Altro che addio a Telecom in Italia per lasciare spazio ad una società con azionariato diffuso. Telefonica ha fatto solo un piccolo passo indietro per evitare di restare incastrata nel cambio delle regole sull’offerta pubblica di acquisto. La compagnia spagnola ha infatti venduto 103 milioni di titoli che si trasformeranno in azioni Telecom nel 2016 proprio mentre a Roma torna d’attualità la mozione dei senatori Mucchetti-Mattioli. Mozione, mai convertita in legge, che prevede l’obbligo del lancio di un’offerta pubblica di acquisto su una società quotata al superamento di una soglia pari al 15% del capitale.

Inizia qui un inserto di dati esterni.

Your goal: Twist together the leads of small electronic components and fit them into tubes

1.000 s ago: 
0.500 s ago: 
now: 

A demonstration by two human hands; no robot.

Gli spagnoli, che di Telecom hanno già il 14,8%, hanno insomma pensato bene di mettersi al riparo dai rischi legati al discusso convertendo di novembre che avrebbe proiettato la partecipazione del gruppo iberico oltre il nuovo limite già indicato nella mozione.
Una scelta strategica ben precisa che indica, se ancora ce ne fosse stato bisogno, come Telefonica non abbia alcuna intenzione di lanciare un’offerta su Telecom e, con l’attuale quota, voglia invece continuare ad avere un ruolo di peso nell’azienda italiana. Anche a dispetto dello scioglimento di Telco, la holding di controllo di Telecom composta, oltre che da Telefonica, anche da Generali (socia al 4,3% di Telecom), Intesa Sanpaolo e Mediobanca (entrambe all’1,7% della società di telefonia italiana). In compenso la vendita dei titoli del prestito, anticipata da Il Sole24Ore per essere poi confermata dall’azienda, non ha mancato di suscitare tensione a Piazza Affari. “Nel premercato il titolo Telecom Italia veniva prezzato a 1,1 euro, +9,6%, con notevoli quantità in acquisto – denuncia alla Consob una nota dell’Asati, l’associazione degli azionisti di minoranza Telecom Italia – Con il passare del tempo, verso le ore 9, i quantitativi consistenti in acquisto scemavano sensibilmente” con un impatto evidente sul titolo. I cui “movimenti anomali”, secondo Asati, meritano l’attenzione della Consob.
Tanto più che lo scioglimento di Telco non sembra comporti un cambiamento sostanziale nella struttura di comando di Telecom Italia, che, nell’ultima assemblea, ha registrato una forte attenzione da parte dei fondi e di Assogestioni, associazione di rappresentanza delle società di gestione che sono soprattutto di estrazione bancaria. Una circostanza, quest’ultima, che visti i grossi interessi bancari nel debito Telecom (27,5 miliardi) smentisce nei fatti quanti sostengono che, con lo scioglimento di Telco, la società si avvii ad essere una società ad azionariato diffuso, la cosiddetta public company sognata già ai tempi della privatizzazione degli anni ‘90.